The team of researchers from the Centre for Immunology at St Vincent's Hospital and the University of New South Wales and the Garvan Institute of Medical Research published their findings in Nature Medicine and found that most common cancers produce large amounts of a molecule known as MIC-1, which in turn targets receptors in the brain that switch off appetite. Antibodies against MIC-1 make it possible to switch appetite back on.

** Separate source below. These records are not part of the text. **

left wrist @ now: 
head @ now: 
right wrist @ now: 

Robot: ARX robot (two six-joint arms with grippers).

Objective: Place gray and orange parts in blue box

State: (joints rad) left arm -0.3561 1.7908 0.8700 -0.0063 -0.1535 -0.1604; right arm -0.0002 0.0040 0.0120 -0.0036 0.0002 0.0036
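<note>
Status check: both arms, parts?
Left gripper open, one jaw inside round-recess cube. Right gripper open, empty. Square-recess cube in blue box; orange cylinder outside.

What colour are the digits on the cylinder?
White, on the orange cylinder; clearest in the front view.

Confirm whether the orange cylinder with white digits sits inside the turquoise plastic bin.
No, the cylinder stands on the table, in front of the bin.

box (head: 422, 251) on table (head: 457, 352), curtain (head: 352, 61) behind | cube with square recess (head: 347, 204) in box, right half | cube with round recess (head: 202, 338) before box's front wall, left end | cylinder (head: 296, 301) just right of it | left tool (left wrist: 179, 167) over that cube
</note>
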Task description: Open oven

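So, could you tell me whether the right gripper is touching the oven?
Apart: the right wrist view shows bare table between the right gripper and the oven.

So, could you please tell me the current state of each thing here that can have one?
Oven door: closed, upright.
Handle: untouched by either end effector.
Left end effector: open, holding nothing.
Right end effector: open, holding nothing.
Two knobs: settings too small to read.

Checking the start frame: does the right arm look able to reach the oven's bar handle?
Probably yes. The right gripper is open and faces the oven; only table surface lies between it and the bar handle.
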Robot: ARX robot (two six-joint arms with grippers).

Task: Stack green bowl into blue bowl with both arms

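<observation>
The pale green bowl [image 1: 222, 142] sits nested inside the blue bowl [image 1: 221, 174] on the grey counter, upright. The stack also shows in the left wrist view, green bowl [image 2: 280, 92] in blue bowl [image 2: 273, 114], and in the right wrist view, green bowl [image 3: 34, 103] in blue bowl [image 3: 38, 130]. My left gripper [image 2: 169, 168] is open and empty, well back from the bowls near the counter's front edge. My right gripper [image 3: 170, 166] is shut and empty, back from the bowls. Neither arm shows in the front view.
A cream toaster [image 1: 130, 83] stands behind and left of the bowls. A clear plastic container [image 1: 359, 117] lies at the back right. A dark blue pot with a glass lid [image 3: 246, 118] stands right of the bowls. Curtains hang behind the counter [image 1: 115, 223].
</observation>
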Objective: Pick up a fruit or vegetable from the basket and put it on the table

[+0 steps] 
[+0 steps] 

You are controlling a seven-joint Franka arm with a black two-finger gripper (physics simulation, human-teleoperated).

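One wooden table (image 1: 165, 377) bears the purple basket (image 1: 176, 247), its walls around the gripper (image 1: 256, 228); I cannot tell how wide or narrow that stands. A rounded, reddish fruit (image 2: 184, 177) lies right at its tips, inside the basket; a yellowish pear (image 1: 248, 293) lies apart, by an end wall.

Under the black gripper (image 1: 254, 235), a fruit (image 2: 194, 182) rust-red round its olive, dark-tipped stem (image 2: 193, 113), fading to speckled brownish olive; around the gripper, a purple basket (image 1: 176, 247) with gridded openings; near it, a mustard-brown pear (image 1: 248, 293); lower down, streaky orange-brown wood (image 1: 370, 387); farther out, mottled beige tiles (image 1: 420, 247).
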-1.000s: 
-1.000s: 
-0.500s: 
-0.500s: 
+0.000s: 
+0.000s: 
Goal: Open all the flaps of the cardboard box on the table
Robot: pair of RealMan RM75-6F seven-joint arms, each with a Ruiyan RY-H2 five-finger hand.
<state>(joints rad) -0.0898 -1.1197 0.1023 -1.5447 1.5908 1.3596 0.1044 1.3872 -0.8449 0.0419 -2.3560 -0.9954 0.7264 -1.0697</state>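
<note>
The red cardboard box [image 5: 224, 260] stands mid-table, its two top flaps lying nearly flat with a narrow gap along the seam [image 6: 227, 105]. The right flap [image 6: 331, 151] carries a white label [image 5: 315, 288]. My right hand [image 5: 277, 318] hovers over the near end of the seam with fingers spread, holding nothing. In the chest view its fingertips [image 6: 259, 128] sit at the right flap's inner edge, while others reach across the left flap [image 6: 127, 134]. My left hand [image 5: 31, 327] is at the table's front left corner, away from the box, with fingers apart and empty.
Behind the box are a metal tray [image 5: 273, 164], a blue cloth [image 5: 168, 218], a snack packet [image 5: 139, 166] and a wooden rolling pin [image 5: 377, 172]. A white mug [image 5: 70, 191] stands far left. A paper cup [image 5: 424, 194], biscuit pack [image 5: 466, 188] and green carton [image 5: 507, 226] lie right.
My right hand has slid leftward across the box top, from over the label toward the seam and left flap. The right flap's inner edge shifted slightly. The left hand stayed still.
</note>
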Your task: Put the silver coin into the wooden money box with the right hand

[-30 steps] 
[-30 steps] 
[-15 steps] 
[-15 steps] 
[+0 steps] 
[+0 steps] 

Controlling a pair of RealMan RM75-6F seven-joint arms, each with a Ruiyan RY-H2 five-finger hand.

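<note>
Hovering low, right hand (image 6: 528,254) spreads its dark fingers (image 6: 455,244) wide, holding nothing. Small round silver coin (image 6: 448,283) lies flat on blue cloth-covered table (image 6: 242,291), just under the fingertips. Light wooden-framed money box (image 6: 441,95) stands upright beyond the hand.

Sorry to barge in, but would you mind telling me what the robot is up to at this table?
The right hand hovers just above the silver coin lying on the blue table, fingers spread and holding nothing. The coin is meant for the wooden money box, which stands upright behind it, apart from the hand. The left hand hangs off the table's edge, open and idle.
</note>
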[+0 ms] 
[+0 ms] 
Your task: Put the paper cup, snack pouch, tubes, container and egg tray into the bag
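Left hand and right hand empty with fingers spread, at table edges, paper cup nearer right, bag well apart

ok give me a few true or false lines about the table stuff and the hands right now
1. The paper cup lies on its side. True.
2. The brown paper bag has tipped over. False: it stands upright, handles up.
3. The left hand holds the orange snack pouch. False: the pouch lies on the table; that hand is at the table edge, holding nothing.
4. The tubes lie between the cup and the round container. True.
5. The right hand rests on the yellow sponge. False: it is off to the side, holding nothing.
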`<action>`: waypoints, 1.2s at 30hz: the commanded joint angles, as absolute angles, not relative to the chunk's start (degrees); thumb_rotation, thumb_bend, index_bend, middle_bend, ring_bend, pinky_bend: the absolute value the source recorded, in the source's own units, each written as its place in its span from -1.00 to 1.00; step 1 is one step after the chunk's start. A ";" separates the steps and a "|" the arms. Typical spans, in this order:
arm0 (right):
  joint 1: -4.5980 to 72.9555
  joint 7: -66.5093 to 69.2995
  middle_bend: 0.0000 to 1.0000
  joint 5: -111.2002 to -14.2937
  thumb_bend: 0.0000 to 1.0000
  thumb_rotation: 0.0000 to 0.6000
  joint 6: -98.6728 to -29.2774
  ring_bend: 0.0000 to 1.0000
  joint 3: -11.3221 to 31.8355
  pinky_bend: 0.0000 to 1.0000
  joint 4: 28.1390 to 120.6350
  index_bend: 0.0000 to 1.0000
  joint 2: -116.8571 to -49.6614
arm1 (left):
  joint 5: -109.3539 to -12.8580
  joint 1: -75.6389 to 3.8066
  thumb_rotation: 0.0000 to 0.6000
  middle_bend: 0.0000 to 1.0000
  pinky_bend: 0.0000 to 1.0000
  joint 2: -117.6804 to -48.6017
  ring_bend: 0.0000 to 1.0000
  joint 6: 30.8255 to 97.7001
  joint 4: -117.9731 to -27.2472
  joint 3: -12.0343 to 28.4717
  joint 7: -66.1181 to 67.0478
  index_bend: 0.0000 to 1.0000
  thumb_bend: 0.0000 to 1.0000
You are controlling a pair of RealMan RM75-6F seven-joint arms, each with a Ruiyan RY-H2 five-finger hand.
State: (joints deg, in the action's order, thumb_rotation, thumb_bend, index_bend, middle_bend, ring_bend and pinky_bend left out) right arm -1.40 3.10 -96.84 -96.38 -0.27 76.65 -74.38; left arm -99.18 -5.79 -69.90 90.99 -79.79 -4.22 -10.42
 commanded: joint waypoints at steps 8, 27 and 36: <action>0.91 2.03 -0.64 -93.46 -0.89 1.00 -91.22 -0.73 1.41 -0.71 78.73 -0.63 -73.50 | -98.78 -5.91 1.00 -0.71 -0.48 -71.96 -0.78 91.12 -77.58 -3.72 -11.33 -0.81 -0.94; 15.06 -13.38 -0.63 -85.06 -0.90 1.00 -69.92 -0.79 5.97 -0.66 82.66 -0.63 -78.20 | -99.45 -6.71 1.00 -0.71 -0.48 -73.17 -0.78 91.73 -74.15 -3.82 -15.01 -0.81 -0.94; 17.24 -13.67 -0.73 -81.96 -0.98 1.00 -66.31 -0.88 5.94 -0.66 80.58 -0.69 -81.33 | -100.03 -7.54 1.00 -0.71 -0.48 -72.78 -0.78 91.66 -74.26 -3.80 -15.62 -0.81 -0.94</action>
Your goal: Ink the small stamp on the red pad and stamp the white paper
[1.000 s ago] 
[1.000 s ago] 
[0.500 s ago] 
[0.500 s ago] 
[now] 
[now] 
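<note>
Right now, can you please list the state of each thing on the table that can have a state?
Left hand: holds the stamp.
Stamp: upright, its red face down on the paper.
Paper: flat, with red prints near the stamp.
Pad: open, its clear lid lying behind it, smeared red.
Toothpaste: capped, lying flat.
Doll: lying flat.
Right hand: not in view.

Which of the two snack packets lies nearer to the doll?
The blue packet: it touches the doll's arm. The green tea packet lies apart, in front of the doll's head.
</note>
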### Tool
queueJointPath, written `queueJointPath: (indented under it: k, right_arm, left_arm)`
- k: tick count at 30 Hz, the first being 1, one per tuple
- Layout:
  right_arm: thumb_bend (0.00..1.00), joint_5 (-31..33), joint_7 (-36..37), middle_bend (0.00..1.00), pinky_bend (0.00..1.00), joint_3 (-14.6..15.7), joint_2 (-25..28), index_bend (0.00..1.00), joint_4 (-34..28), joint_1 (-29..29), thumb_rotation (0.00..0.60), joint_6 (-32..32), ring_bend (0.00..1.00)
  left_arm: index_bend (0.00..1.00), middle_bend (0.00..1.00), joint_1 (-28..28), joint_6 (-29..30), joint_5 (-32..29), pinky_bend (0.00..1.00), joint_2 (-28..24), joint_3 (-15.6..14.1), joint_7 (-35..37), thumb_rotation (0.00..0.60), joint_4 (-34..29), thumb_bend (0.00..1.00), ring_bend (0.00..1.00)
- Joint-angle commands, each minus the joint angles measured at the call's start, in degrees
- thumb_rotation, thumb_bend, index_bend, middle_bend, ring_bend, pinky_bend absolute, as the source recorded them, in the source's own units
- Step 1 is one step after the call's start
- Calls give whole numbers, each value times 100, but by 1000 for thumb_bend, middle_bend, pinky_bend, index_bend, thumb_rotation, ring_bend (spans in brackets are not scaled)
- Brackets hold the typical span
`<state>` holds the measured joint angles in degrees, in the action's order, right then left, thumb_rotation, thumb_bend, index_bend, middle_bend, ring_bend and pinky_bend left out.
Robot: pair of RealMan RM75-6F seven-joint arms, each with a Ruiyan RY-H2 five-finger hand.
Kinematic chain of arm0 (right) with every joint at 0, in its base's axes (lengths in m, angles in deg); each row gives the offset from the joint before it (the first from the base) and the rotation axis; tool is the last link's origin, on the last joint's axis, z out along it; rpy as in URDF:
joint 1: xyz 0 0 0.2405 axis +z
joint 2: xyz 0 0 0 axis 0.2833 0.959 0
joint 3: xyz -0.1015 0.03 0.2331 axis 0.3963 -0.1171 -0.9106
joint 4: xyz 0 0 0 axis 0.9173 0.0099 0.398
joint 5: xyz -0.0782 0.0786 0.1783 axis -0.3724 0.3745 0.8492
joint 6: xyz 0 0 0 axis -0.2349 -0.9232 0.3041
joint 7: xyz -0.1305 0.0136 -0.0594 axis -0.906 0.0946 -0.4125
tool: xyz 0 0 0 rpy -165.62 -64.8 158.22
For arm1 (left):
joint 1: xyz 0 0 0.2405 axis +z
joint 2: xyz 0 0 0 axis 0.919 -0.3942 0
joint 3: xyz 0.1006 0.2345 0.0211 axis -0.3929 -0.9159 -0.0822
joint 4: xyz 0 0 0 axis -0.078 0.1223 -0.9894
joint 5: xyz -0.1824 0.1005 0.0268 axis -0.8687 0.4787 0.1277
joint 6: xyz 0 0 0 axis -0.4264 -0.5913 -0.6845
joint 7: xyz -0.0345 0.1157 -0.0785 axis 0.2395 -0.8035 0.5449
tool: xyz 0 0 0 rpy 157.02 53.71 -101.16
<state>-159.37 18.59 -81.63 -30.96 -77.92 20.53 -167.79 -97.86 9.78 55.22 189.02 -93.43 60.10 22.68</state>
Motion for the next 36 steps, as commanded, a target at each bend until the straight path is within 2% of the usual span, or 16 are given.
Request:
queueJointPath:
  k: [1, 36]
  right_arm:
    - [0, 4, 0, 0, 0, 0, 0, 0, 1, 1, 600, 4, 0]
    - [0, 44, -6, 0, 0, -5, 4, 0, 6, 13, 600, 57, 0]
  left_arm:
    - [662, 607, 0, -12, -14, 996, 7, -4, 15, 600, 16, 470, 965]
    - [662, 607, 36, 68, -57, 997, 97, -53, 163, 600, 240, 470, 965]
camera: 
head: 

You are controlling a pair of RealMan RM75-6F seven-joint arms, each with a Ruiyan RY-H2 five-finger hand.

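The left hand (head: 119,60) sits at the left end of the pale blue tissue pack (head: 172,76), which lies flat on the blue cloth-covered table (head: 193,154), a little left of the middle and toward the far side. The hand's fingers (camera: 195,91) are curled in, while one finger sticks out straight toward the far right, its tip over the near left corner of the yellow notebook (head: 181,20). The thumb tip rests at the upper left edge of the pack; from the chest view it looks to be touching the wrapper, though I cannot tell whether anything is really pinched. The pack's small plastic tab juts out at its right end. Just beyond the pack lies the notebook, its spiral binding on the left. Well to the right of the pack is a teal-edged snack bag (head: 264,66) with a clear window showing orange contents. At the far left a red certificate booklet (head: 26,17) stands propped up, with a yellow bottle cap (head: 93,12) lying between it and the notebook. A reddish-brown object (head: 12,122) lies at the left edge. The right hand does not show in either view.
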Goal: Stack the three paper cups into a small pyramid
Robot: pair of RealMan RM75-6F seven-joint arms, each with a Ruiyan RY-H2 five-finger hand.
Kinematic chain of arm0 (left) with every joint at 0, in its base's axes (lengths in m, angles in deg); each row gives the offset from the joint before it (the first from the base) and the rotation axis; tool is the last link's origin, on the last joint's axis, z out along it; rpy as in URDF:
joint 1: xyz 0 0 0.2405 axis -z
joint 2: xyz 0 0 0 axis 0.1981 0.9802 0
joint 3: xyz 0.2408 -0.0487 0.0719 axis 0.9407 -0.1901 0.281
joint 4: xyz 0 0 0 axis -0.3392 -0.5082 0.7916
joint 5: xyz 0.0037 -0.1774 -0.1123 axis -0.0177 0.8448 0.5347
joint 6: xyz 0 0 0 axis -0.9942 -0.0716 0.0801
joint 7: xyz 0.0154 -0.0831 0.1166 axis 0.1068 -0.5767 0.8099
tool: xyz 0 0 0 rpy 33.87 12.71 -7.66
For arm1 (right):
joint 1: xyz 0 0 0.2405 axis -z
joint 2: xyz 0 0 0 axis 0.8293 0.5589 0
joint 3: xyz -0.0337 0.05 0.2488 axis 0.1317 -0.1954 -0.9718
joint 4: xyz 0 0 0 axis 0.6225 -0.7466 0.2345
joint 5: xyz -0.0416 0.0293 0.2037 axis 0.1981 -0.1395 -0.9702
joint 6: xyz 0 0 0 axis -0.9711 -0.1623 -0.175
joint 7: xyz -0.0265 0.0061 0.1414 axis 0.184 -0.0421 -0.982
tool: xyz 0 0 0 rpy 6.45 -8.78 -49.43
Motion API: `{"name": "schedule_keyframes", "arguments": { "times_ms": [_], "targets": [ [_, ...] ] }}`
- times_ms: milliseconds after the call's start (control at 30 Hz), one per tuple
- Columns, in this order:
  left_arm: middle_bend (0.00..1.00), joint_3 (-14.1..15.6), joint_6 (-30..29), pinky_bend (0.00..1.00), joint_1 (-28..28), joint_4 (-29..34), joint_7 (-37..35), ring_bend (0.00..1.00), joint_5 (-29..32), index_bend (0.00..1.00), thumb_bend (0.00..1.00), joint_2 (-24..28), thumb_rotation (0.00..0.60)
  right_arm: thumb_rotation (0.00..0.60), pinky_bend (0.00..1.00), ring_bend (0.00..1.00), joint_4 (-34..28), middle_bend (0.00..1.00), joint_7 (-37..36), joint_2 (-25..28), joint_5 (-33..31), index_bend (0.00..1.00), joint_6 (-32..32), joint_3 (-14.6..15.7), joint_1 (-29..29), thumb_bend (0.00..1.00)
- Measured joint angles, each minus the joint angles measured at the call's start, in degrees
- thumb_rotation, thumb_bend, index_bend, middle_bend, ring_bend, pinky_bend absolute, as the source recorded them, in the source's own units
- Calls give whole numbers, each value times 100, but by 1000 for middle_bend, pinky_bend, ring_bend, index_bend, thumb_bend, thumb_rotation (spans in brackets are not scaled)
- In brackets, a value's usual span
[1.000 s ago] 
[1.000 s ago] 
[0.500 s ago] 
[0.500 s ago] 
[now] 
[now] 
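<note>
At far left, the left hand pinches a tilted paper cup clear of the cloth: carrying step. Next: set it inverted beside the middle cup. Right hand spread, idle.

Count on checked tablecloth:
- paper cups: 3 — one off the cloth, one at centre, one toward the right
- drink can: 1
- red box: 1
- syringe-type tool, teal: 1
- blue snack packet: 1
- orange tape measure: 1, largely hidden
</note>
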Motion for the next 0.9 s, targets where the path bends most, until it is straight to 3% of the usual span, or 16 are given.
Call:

Conversely, when normal and obese mice are treated with MIC-1, they eat less and lose a lot of weight, suggesting that MIC-1 may also form the basis of a treatment for severe obesity.
Professor Sam Breit at the Centre for Immunology originally cloned the MIC-1 gene. Working with Professor Herbert Herzog, Director of the Neuroscience Research Program at Garvan the reached their findings and determiend this molecule's effect on metabolism and the brain control of appetite.
"This work has given us a better understanding of the part of the brain that regulates appetite. Our bodies send complex chemical signals to our brains, which interpret them and send back responses, in this case 'eat' or 'don't eat'. Our research indicated that MIC-1 is a previously unrecognized molecule sending a 'don't eat' signal to the brain," said Professor Herzog.
Professor Sam Breit said, "Injecting mice with MIC-1 protein also made them stop eating, suggesting that it may be possible to use this to advantage for treating patients with severe obesity."
The study showed that if a human cancer making a lot of MIC-1 is grafted onto a mouse, that mouse lost weight dramatically. Researchers say this new evidence gives hope for cancer patients and the health officials that treat them.